Without the egregious course marking from last year, people were significantly more celebratory at the end of this year’s race. There were some obvious criticisms that the Fernie3 race organizers should seriously take as sage advice. We were not impressed with the cheap paper number plates and the twist ties they gave us to fasten the plates to our bikes. They didn’t have enough marshals, properly stocked aid stations, ambassadors or EMS on the course. First aid was non-existent at the finishing area, there were no timed downhill sections and they ran out of jerseys. I know that putting on a race is onerous, stressful and ultimately thankless but hopefully they will make the appropriate changes for next year. The one thing they got right was having free beer at the finishing banquet. Things got slightly out of hand.

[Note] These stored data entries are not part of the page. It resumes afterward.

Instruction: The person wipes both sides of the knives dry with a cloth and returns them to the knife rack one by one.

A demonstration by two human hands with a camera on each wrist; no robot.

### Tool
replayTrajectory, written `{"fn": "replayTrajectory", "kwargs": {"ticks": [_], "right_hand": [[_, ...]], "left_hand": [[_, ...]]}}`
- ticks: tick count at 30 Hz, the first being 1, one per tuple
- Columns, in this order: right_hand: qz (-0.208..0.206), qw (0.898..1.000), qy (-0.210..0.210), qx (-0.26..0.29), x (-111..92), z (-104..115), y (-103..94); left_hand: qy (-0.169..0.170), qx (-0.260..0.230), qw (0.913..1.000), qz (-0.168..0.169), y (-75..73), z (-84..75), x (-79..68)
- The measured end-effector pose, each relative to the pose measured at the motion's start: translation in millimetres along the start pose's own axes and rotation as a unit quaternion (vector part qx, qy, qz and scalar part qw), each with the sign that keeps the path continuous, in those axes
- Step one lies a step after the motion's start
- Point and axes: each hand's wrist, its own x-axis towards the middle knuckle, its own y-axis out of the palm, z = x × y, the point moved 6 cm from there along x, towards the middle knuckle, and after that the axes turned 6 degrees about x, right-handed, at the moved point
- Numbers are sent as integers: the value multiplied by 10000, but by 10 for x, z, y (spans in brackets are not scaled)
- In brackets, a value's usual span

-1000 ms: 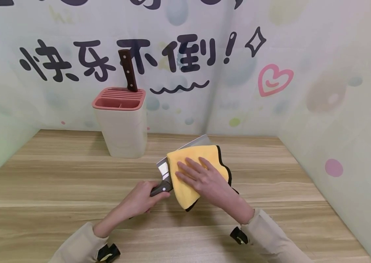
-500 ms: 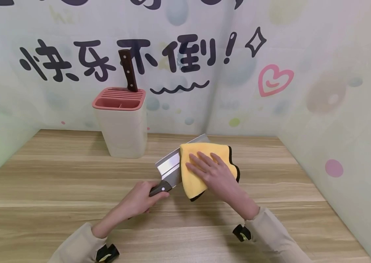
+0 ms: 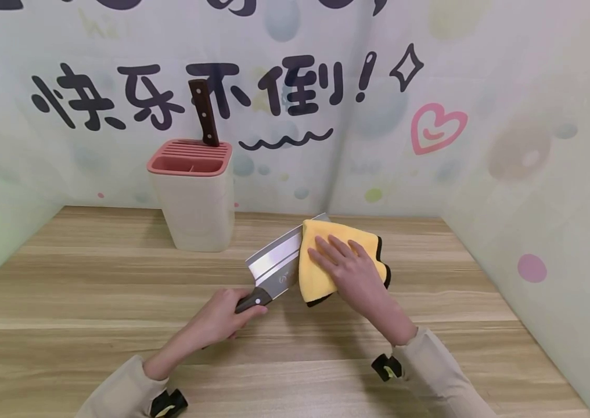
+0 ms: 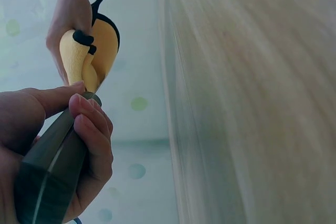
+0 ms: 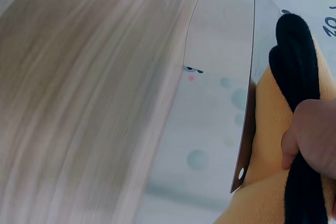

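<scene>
In the head view my left hand (image 3: 219, 316) grips the dark handle (image 3: 253, 300) of a cleaver, whose steel blade (image 3: 280, 270) slants up to the right above the tabletop. A yellow cloth (image 3: 316, 273) with black trim lies folded over the blade's far half. My right hand (image 3: 349, 267) holds this cloth against the steel, fingers spread on its upper face. The right wrist view shows the thumb at the black edging and the holed blade end (image 5: 241, 173) poking past the cloth. Fingers wrap the handle (image 4: 55, 166) in the left wrist view.
A white knife block (image 3: 195, 212) with a pink slotted top stands at the back left, a brown-handled knife (image 3: 204, 113) upright in it. Behind the wood-grain table (image 3: 91, 290) hangs a printed backdrop (image 3: 295, 174), with side panels left and right.
My right hand and the cloth have slid right and upward along the blade, baring more steel near the handle. The left hand and cleaver have hardly moved.
</scene>
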Motion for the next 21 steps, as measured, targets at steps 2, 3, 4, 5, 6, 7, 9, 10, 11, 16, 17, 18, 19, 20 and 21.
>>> {"fn": "replayTrajectory", "kwargs": {"ticks": [2,3,4,5,6,7,9,10,11,16,17,18,19,20,21], "right_hand": [[-46,9999,85,39,-4,-23,-7],[-74,9999,123,61,-6,-35,-9],[-110,9998,154,85,-11,-47,-9],[-162,9996,179,123,-15,-59,-11],[-213,9995,202,149,-20,-70,-12],[-265,9992,219,190,-23,-81,-12],[-375,9987,257,247,-35,-105,-7],[-398,9984,288,275,-40,-117,-3],[-404,9982,330,287,-45,-129,1],[-226,9976,603,268,-66,-175,21],[-207,9973,644,268,-71,-183,20],[-188,9971,684,278,-76,-190,22],[-183,9969,715,277,-79,-197,25],[-185,9967,740,279,-83,-204,28],[-184,9964,772,288,-87,-211,30]], "left_hand": [[-7,-13,10000,5,-2,2,-2],[-13,-12,10000,6,-4,4,-2],[-12,-9,10000,3,-5,4,-3],[-15,-5,10000,2,-6,6,-3],[-18,-3,10000,1,-7,6,-4],[-20,-2,10000,-2,-9,7,-5],[-20,-2,10000,-9,-11,9,-7],[-19,-5,10000,-11,-13,10,-8],[-17,-13,10000,-15,-15,11,-8],[-24,-93,10000,-13,-20,17,-12],[-26,-106,9999,-13,-20,18,-13],[-30,-114,9999,-12,-20,19,-14],[-32,-115,9999,-8,-19,21,-13],[-41,-113,9999,-10,-18,23,-13],[-50,-105,9999,-9,-17,25,-13]]}}
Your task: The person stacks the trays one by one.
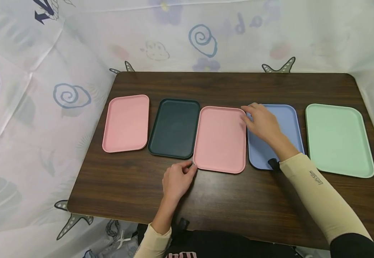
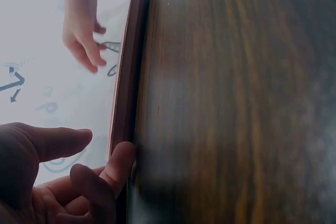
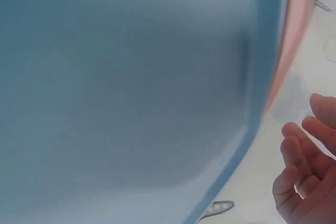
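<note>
The middle pink tray [image 1: 220,141] lies flat on the table [image 1: 229,200], third of five in a row; I see its smooth, flat floor within a low rim. I have the left hand [image 1: 177,179] touching its near left corner, thumb and fingers apart, gripping nothing. The right hand [image 1: 264,123] extends over the blue tray [image 1: 288,125] to the far right corner, fingers loosely bent; whether they touch, I can't tell. Leftward sit the dark green tray [image 1: 175,129] and another pink tray [image 1: 127,123]; far right, the pale green tray [image 1: 338,139]. All are rounded rectangles on dark, streaked wood grain.
</note>
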`<state>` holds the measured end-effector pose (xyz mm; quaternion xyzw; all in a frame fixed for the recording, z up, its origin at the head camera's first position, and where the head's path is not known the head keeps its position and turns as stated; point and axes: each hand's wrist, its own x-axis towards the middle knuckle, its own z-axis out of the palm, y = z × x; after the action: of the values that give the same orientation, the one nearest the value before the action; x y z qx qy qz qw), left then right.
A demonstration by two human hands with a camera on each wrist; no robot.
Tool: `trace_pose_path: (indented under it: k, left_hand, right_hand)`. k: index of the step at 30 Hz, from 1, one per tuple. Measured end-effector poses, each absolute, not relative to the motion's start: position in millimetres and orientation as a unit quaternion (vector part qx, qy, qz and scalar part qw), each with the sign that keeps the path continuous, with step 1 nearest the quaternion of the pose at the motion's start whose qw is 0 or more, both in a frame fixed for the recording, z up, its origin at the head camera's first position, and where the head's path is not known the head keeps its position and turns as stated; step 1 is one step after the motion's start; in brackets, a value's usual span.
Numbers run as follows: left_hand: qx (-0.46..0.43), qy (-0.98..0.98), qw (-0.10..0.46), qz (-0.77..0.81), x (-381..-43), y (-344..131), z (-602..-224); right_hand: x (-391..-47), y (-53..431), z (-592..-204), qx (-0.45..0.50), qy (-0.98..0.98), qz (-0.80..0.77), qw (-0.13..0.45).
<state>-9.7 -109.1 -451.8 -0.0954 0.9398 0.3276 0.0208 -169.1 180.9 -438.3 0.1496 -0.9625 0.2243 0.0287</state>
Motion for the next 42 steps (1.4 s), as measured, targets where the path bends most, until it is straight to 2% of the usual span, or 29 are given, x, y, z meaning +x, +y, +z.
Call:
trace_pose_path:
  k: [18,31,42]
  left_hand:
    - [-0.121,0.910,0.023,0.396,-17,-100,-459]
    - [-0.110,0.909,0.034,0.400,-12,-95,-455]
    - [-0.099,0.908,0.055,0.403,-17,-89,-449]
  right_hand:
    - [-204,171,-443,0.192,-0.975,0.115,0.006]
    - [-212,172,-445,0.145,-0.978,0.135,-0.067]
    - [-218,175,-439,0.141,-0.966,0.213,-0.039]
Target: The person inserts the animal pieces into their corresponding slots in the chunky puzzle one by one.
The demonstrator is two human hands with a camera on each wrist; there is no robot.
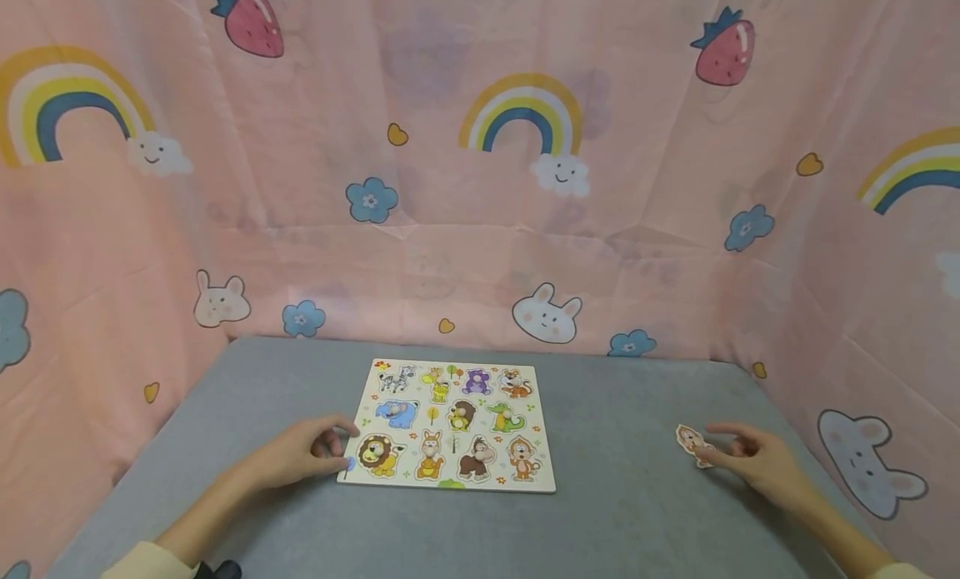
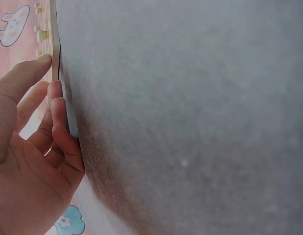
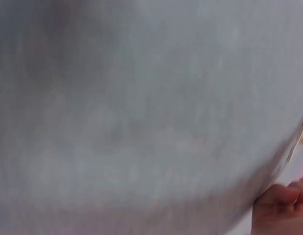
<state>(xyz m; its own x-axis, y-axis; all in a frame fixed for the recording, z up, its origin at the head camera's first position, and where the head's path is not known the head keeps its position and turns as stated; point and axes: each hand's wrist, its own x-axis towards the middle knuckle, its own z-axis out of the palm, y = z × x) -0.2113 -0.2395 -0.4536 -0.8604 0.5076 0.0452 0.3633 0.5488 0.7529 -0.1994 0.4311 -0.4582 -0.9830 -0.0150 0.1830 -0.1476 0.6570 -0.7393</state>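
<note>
A wooden peg puzzle board [image 1: 411,439] with cartoon animals lies flat on the table. My left hand [image 1: 318,450] is at its left edge. In the left wrist view the thumb [image 2: 34,73] touches the board's side, and the other fingers are loosely bent beside it. To the right of the board is a monkey puzzle piece [image 1: 687,437], turned at an angle. My right hand [image 1: 761,466] pinches it between thumb and index finger, which partly cover it. In the right wrist view only bent fingers [image 3: 278,196] show, with the piece's edge at the far right.
The grey table [image 1: 615,512] reaches back to a pink printed curtain [image 1: 435,262], which also hangs on both sides. The board carries several knobbed animals, and a monkey picture [image 1: 522,460] shows at its lower right corner.
</note>
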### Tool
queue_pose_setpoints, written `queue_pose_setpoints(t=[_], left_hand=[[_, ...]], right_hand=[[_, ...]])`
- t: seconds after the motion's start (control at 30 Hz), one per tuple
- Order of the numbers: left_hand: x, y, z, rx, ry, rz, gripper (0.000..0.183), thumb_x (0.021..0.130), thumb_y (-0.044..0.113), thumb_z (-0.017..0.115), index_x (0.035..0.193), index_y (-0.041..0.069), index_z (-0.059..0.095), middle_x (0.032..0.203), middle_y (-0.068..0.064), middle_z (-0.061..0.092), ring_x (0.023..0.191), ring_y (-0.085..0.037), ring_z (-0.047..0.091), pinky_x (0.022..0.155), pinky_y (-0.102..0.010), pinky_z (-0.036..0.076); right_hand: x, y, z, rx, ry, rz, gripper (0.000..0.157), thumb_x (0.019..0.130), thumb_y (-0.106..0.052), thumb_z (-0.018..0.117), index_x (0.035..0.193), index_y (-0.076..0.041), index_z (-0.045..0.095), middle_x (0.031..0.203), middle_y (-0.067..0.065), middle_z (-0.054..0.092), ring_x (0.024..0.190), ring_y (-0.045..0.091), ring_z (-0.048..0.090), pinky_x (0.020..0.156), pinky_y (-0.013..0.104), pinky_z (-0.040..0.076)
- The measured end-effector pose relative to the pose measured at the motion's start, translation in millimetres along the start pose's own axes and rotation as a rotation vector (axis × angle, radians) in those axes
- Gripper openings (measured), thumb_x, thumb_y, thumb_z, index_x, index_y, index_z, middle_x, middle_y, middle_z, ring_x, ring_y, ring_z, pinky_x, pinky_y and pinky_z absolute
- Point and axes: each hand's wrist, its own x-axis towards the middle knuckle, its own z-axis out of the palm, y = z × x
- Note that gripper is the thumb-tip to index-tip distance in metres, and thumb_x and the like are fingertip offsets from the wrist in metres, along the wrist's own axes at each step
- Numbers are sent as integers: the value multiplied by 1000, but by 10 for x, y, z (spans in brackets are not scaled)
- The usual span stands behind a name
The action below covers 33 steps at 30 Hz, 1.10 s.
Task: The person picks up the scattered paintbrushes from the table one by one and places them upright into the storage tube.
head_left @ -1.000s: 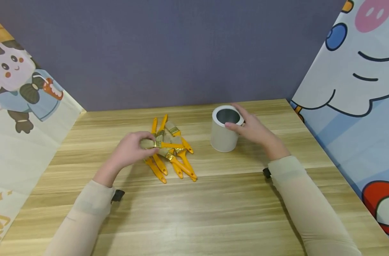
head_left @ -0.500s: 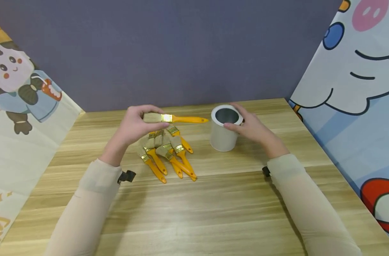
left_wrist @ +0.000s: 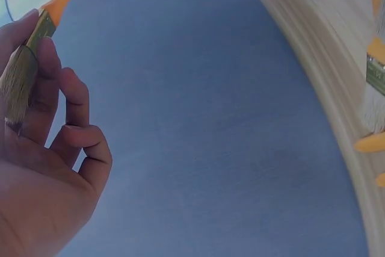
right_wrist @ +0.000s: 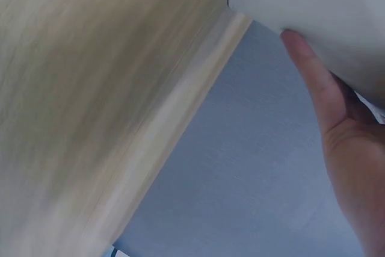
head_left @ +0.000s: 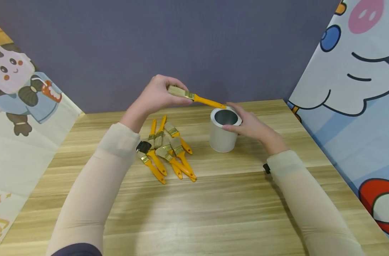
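Note:
A paintbrush [head_left: 210, 102] with an orange handle and pale bristles is pinched near its bristles and ferrule by my left hand [head_left: 159, 93], raised above the table. Its handle points right and slightly down, the tip over the far rim of a white can [head_left: 222, 138]. In the left wrist view the thumb and fingers hold the brush's metal ferrule [left_wrist: 42, 28]. My right hand [head_left: 250, 124] grips the can's right side near the top, thumb in front. The can stands upright, and its dark inside shows; its floor is hidden.
Several similar paintbrushes [head_left: 181, 154] lie in an overlapping pile on the wooden table [head_left: 188, 213], left of the can. A grey-blue panel [head_left: 194, 53] stands behind the table, with cartoon-printed walls [head_left: 370, 92] at both sides.
My left hand has lifted the paintbrush off the pile and carried it up and right, to the can. The brush's handle now tilts downward. My right hand stays on the can.

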Motion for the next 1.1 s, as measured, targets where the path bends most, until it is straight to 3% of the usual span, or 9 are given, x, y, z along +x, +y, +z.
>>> queue_pose_setpoints(t=[0.2,0.43,0.6,0.77,0.9,1.1], left_hand=[[198,81,94,95,-60,28,31,85,40,89,108,21,81,97,-6,69,78,-21,54,71,-35,50],[366,251,376,329,-116,61,33,86,49,85,108,24,80,92,-1,67,78,-19,55,65,-34,46],[465,297,624,255,-124,128,29,88,46,85,105,22,80,83,0,67,69,-15,53,60,-28,44],[552,332,839,114,-120,192,26,89,42,87,91,18,76,81,-1,70,73,-17,63,68,-28,51],[610,352,975,113,-84,144,29,89,48,85,95,22,76,89,3,74,81,-14,68,76,-29,55],[682,343,1154,284,-114,36,37,88,60,80,102,26,76,95,9,74,83,-10,68,73,-30,57]], right_hand=[[20,7,9,0,1,-16,95,92,-58,79,168,-30,29,161,20,49,135,42,58,108,61,50],[18,3,6,-15,-6,11,97,91,-63,77,168,-31,27,164,20,45,128,43,64,105,60,52],[15,-3,22,-5,-14,-9,95,92,-65,74,168,-31,27,163,18,47,118,40,69,98,57,56],[-11,2,24,16,-48,31,105,91,-72,71,171,-33,15,174,19,31,111,35,74,105,59,54],[-17,6,21,42,-67,49,111,91,-73,69,172,-33,6,178,18,17,111,35,75,110,63,50],[-9,18,25,47,-57,30,107,92,-71,69,172,-30,11,175,20,28,120,39,71,111,62,50]])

We finished the weekend with a guided tour of the Coleman trails by locals Troy and Lance. It was another hot day, but the trails were worth it because they were technical and rough. I didn’t bring enough water or food so I bonked on a very long climb to the top, but thank goodness Trevor is always prepared and saved me from being left in the woods to die. It has been quite a while since I’ve been in the back end of asshole intervals.
Now it’s off to Jasper for two days of more climbing and descending.